An astute trader would sell USD for CAD in Toronto, use the CAD to acquire GBP in London, and sell the GBP in New York. Specifically, the trader would:

  • Begin in New York with USD1 million.
  • Acquire CAD 1,026,800 for USD 1,000,000 in Toronto.
  • Sell these CAD for GBP 648,928.8 in London (1,026,800 / 1.5823).
  • Sell these GBP in New York for USD1,019,597 (648,928.8 x 1.5712).
  • Get a profit of USD 19,597 with no investment and risk!

Absence of arbitrage requires the bid price is always lower than the ask price, no matter it is a dealer's quote, interbank quote, or implied cross rate quote.

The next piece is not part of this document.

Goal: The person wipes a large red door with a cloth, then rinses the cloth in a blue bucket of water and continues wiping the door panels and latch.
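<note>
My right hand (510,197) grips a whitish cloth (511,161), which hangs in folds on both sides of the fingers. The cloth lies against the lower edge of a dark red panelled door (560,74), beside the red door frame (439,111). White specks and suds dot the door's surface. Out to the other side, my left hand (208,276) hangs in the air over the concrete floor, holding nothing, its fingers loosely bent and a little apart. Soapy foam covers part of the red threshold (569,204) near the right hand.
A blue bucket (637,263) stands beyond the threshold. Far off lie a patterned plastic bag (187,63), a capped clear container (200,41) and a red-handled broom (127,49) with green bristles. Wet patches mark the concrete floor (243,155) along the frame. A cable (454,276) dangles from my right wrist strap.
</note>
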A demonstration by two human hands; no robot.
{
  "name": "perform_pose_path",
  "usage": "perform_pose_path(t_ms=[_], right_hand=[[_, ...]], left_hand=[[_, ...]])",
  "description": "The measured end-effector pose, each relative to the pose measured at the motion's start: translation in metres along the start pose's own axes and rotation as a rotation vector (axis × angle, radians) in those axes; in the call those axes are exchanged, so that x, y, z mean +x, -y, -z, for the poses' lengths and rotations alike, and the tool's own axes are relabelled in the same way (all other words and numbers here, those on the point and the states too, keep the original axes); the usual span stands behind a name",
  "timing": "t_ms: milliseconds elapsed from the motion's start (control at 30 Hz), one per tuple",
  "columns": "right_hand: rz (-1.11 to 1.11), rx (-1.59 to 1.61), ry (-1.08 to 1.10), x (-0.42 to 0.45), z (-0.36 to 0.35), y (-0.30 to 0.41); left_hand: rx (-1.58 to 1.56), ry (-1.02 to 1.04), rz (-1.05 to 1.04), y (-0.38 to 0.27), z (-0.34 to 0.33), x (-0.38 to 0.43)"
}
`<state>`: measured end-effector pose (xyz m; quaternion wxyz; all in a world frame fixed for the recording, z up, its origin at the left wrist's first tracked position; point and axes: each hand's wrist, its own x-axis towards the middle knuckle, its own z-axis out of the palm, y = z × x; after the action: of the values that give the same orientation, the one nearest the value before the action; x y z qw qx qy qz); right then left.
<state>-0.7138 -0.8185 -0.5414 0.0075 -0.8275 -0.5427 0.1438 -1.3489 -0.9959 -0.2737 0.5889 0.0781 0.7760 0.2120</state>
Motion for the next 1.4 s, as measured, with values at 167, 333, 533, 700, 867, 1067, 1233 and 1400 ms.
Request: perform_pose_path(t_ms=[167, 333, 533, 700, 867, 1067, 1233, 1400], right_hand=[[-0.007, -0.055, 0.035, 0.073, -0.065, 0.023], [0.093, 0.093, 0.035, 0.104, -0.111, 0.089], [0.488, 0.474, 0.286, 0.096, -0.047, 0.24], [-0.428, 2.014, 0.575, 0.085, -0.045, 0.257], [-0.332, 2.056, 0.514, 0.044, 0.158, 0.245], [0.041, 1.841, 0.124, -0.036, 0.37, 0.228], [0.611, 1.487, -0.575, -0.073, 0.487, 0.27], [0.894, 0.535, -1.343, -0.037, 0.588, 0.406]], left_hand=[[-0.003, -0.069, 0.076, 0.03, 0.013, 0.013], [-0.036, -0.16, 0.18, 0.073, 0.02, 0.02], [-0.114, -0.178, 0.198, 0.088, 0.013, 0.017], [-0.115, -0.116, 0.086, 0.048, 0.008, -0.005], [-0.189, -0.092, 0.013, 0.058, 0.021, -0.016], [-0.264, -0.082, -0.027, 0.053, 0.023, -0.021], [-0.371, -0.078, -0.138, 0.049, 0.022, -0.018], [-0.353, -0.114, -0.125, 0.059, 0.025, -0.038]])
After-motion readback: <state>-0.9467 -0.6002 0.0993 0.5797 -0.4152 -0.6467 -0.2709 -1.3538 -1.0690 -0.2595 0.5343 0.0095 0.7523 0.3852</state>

User Contributed Comments 8

User Comment
Oksanata I think he should use 1.5748, not 1.5617 to sell these GBP in New York, shouldn't he?
malcolm56 I would think he would use 1.5712 since he's selling GBP into the bid price, but I agree that 1.5617 doesn't seem to make sense.
Oksanata if the dealer wants to sell his GBP in NY he should enter the market as Seller, i.e. use ASK price to sell his GBPs (1.5748)..for 1.5712 he would be able to buy GBPs in NY, not sell...isn't it so, Malcolm56?
ArekKlauza This is because he is selling in NY market, and the prices in that market are 1.5712 | 1.5748. He gets less $ using the lower rate (1.5712)
Remember the tip to get always the worst possible rate for me (and the best for the dealer).
Oksanata I got it! the thing to always keep in mind is base currency or price currency, For example, in New York GBP (base currency) is bought for $1.5712 and is sold for $1.5748, so if I want to sell GBP I have to take $1.5712 for them.
sanyukta Oksanta I think you are right. The biggest think to keep in mind is perspective. For me I ask myself is it in the perspective of the dealer or the trader, bearing in mind that the price quoted are that of the dealers. The exercise here is in the perspective of the trader. Therefore where he has the base currency and wants to acquire the price currency, he will get this at the buy rate (a dealer would be buying from him) and where he has the price currency and wants to get the base currency, he will us the ask rate (a dealer would be selling to him).
Thanks for making me think this through guys. I hope my logic helps you too.
guest Because you are a client, if the currency needs to multiply something, always multiply the smaller one. If the currency needs to divide something, always divides the bigger one. Clients are always at a disadvantageous position compared with the dealers.
bspence Another way to think about it is up-the-bid-and-multiply and down-the ask-and-divide. So for example, EUR/USD (1.1748 - 1.1750) to convert Euro to USD we are going down the equation so down-the ask-and-divide, therefore 10,000 Euro / 1.1750 = $8,510.64. And in the opposite direction, if we want to convert USD to Euro we're going up the equation, up-the-bid-and-multiply, so $10,000 * 1.1748 = 11,748 Euro.